Some of the long-established multi-managers have in many ways become part of the investment furniture. They quietly and professionally go about their job, within clearly defined risk buckets, without the associated noise and ego of some of their single-strategy colleagues.
Like the furniture, take away that whole of market expertise and the IFA world could quickly hit the floor.
Why Harries is leaving Aberdeen is not entirely clear, though the firm is well stocked for high-profile replacements with head of manager research Simon Wood and director of multi-asset Graham Duce.
Still, these and other recent movements, alongside Tony Lanning’s recent failure to raise sufficient assets in JP Morgan’s Fusion Funds range, does raise questions about investors’ appetite for the fund of funds model.
"They quietly and professionally go about their job, within clearly defined risk buckets, without the associated noise and ego of some of their single-strategy colleagues"
With the rise of the wealth manager and multi-asset funds is there a question of multi-manager starting to look a bit dated?
For Victoria Hasler, head of research at Square Mile Investment Consulting & Research, the real issue is cost and perceived value for money.

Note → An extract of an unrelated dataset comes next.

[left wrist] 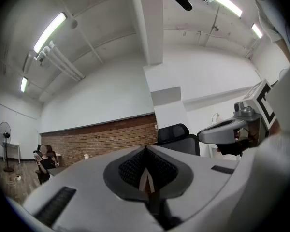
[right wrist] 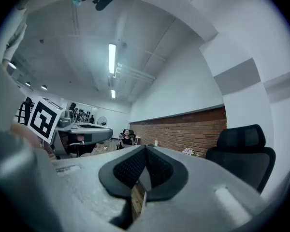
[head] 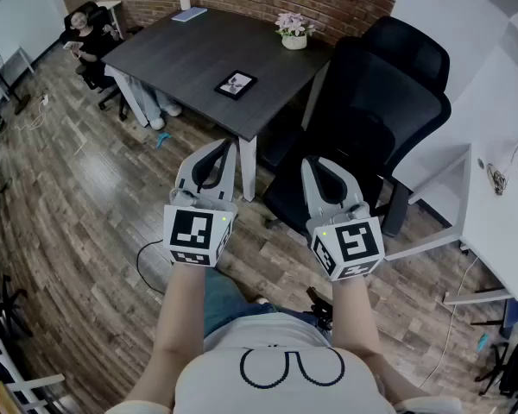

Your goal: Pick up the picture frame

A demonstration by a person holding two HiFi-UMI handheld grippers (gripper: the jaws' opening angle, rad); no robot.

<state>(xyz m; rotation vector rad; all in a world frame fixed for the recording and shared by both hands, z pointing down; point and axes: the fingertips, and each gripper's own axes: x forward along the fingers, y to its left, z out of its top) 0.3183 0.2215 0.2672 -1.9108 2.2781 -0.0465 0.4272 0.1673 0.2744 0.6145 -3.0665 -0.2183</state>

She explains: “Some of the multi-manager funds are pretty expensive. Given how RDR has affected fees on funds, and given that there has been a whole raft of new multi-asset funds launched with far lower ongoing charges, if anything kills them it will probably be that.
“A lot of the managers are very well respected and have done a good job in delivering what they said they would deliver, but I would suggest they are now facing a bit of a battle against some of their lower-priced competitors”.
|Multi-manager funds by OCF (clean share class)|
|F&C MM Navigator Progressive||1.82%|
|Jupiter Merlin Balanced||1.64%|
|Permier Multi Asset Growth & Income||1.63%|
|Henderson MM Income & Growth||1.45%|
|Standard Life Investments MyFolio MultiManager IV||1.36%|
|Schroder MM Diversity Balanced||1.32%|
|Source: Square Mile, FE Trustnet|
Liontrust’s head of multi-asset John Husselbee, a man who himself once went by the multi-manager title, agrees. Now running a model portfolio service, he stresses that investors are becoming much more discerning in their choices.
He explains: “If you want to build a portfolio of active funds then you’re up to around 75-80bps. Adding on our fund management, the platform and VAT it all comes to around 130bps.
“Then the IFA adds his or her charge, usually around 75bps. That puts us in the 2% world. This compares to the overall charge for investors on fund of funds which is closer to 3%.”
He adds: “Fund of funds is hard graft. Consolidation is due and any funds that are sub-scale at less than £300m could be in trouble.”